____ Recorded data
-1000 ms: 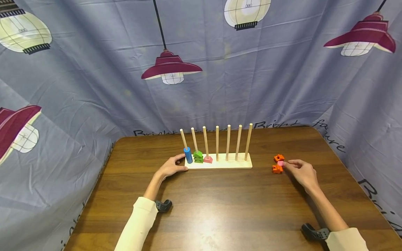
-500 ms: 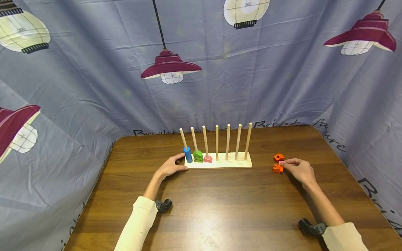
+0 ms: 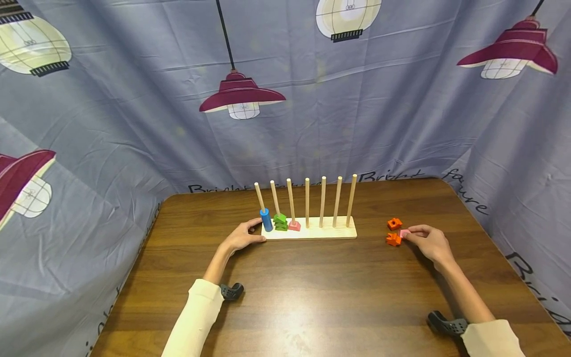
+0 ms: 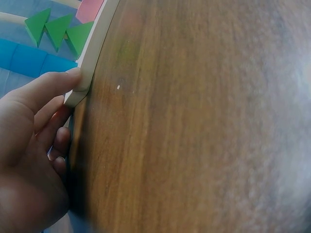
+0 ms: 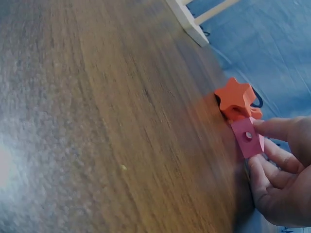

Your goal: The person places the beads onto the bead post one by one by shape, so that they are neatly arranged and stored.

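Observation:
My left hand (image 3: 241, 237) grips the left end of a wooden peg board (image 3: 327, 233), its thumb on the front edge in the left wrist view. Blue cylinders (image 3: 266, 221) are stacked on the leftmost peg. Green triangular blocks (image 3: 280, 222) sit on the second peg, and one pink-red block (image 3: 294, 226) on the third. Over at the right, my right hand (image 3: 430, 243) pinches a pink block (image 5: 247, 138) between thumb and fingers; a hole shows in its face. Just left of it lie two orange star-shaped blocks (image 3: 393, 240), one behind the other.
Bare upright pegs (image 3: 323, 201) fill the right part of the board. Brown wooden table surface (image 3: 321, 282) stretches between the hands and toward the front. A grey-blue curtain (image 3: 276, 144) printed with lamps hangs behind the table's back edge.
My right hand has shifted slightly right with the pink block, which now stands a little apart from the orange star blocks. The left hand keeps its hold on the board.

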Demonstrator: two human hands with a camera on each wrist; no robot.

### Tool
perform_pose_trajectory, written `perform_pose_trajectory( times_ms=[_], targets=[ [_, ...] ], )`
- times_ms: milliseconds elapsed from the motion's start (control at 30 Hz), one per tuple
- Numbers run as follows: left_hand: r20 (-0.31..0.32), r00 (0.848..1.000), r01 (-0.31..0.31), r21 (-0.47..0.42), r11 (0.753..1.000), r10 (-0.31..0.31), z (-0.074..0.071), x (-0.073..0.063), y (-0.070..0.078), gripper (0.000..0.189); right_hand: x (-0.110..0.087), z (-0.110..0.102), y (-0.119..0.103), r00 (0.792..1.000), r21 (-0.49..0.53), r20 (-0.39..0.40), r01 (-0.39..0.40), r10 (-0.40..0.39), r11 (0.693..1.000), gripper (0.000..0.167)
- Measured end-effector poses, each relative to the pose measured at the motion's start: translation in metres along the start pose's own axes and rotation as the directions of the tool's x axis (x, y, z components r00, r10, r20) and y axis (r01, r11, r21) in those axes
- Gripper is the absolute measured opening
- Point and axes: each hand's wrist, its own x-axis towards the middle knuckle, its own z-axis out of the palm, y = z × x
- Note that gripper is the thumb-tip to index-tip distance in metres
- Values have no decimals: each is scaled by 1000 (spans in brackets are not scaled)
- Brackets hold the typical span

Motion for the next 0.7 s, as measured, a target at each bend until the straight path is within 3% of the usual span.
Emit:
perform_pose_trajectory(
  times_ms=[333,500,700],
  targets=[
    [7,1000,10,7,1000,-10,0,-1,-2,71,-1,-1,2,995,-14,71,75,-74,997,62],
    [3,1000,11,3,1000,-11,-1,-1,-1,71,-2,-1,5,992,-30,59,114,-112,993,57],
    [2,1000,1,1,1000,-1,0,0,-2,70,-1,-2,7,991,39,57,123,-125,992,56]
  ],
)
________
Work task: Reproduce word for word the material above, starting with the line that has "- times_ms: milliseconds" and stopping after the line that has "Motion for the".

Finished exercise:
- times_ms: milliseconds elapsed from the motion's start (control at 30 Hz), one per tuple
- Numbers run as follows: left_hand: r20 (-0.31..0.32), r00 (0.848..1.000), r01 (-0.31..0.31), r21 (-0.47..0.42), r11 (0.753..1.000), r10 (-0.31..0.31), z (-0.074..0.071), x (-0.073..0.063), y (-0.070..0.078), gripper (0.000..0.189); right_hand: x (-0.110..0.087), z (-0.110..0.102), y (-0.119..0.103), r00 (0.792..1.000), r21 (-0.49..0.53), r20 (-0.39..0.40), r01 (-0.39..0.40), r10 (-0.40..0.39), r11 (0.693..1.000), gripper (0.000..0.167)
- Measured end-effector poses, each relative to the pose measured at the motion's start: translation in metres along the start pose's own axes and rotation as the directions of the tool's x axis (x, y, z components r00, r10, r20) and y axis (r01, r11, r21) in those axes
- Gripper is the absolute measured opening
- Point and axes: each hand's wrist, its own x-axis towards the middle knuckle, its own z-axis out of the palm, y = z × x
- Note that gripper is the thumb-tip to index-tip distance in metres
- Values have no decimals: each is scaled by 1000 (spans in brackets are not scaled)
- Brackets hold the typical span

Motion for the next 0.7 s, as measured, a target at each bend until the straight path is within 3% of the usual span.

No more output will be given for this exercise.